Drawing from a larger study, this qualitative arts-based project uses theoretical framings of Glissant (2004), Hartman (2019), and McKittrick (2020; 2022), particularly the latter’s articulation of Black methodology as “a destabilizing force against colonial knowledge systems” (p. 4). Black feminist epistemologies (Acuff, 2018) position practices of refusal and relationality as forms of pedagogical truth-telling rather than simply obstacles to knowledge. These insights shape the methodological approach, which centers life story interviewing and arts-based prompts as aesthetics of Black miscellanea (McKittrick, 2022, p. 4) and is structured around four thematic “drawers”: ambivalence, opacity, refusal, and aesthetic articulation. Participants—Black women who identify as emerging or practicing art educators—respond to open-ended prompts through conversation, artifact-sharing, visual expression, or metaphor.
Data sources include transcribed interviews, field notes, and participant-generated aesthetic materials, including photos, audio fragments, and other symbolic objects. Thematic and poetic coding techniques are used to identify patterns of affect, metaphor, and resistance across interviews. Particular attention is paid to silences, contradictions, and nonlinear timelines—elements often overlooked in studies of teacher preparation but central to participants’ narratives.
Preliminary discoveries suggest that participants rarely describe their learning in terms of becoming educators through ambivalence, tension, aesthetic refusal, ancestral relationality, and embodied knowing. These moments are described as “pedagogies of unsettling”—forms of becoming that challenge dominant discourses of professionalism, clarity, and excellence. Participants engage in what might be called an alternate curriculum: one rooted in survival, care, and radical creativity. This curriculum circulates beneath and around the formal structure of teacher education, revealing the racialized assumptions embedded in what art education often presumes to be neutral or universal.
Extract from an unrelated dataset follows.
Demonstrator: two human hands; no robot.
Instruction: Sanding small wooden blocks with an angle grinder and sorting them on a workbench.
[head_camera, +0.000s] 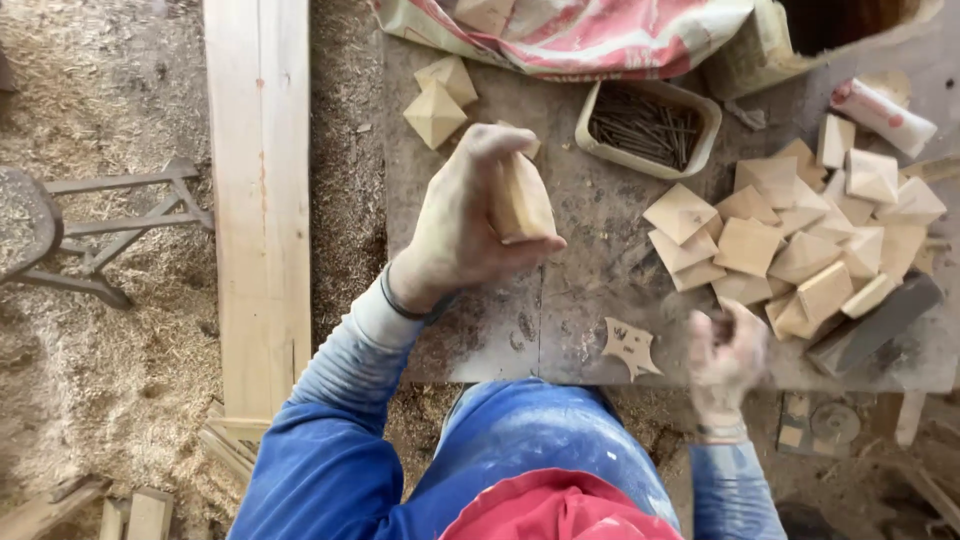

This paper contributes to the growing body of research that critiques whiteness in art education and calls for a consideration of Black feminist frameworks into curriculum building and teacher development. It builds on prior scholarship that has identified the need for more expansive, relational, and justice-rooted pedagogical models (Acuff, 2018). By treating opacity not as a failure of articulation but as a generative methodology, this work affirms Black women’s fugitive and aesthetic ways of knowing as central to the study of art education. Ultimately, the project proposes that a curriculum attentive to refusal, interiority, and relational rigor opens up more capacious possibilities for what teaching is and can be.